**What you will do**
Filter the material below down to the lines containing the word "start".
-- Opening Marker --
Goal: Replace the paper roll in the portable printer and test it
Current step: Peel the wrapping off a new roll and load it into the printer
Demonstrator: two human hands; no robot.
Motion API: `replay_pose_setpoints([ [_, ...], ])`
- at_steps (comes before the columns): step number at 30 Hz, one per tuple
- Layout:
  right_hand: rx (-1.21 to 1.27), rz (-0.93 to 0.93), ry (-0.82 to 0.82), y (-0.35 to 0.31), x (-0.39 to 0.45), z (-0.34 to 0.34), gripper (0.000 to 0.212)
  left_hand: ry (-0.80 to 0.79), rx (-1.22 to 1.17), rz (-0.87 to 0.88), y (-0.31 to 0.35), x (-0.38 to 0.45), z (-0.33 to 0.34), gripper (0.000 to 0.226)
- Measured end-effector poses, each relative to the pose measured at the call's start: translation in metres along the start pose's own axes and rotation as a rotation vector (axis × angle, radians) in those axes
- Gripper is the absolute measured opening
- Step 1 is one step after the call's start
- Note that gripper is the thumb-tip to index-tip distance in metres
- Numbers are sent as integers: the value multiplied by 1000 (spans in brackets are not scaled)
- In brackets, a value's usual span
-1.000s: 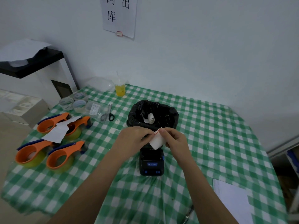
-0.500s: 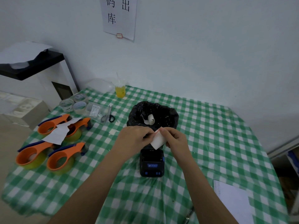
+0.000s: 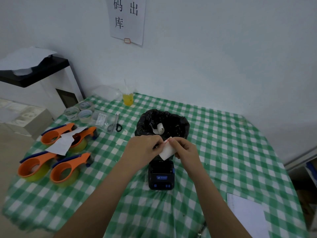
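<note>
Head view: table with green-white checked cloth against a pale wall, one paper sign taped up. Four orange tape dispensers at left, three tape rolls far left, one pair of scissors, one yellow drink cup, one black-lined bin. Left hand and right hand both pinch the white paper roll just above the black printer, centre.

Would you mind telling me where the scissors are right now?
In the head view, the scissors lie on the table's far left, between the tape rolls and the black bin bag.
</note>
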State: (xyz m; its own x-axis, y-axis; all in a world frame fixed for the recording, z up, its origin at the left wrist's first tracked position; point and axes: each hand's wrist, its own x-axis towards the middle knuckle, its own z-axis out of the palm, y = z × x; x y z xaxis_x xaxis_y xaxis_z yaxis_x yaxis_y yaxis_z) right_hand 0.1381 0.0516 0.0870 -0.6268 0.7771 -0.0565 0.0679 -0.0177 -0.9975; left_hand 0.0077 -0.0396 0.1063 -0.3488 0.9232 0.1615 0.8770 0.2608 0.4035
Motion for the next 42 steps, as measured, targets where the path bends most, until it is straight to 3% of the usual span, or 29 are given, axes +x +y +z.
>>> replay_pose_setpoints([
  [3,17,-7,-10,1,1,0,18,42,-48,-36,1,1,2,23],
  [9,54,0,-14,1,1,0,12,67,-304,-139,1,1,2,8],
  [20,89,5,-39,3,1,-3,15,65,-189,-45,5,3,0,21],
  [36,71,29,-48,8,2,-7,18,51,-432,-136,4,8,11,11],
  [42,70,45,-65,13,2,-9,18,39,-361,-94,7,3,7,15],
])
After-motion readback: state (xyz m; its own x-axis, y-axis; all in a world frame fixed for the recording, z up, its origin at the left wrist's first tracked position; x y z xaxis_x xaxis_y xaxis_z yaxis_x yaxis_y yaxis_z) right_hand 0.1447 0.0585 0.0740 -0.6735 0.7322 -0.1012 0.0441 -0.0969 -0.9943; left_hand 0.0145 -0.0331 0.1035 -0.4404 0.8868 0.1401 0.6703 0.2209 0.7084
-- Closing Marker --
**Response to this exercise**
- Measured end-effector poses, each relative to the pose measured at the call's start: translation in metres along the start pose's own axes and rotation as a rotation vector (axis × angle, radians) in those axes
- Step 1 is one step after the call's start

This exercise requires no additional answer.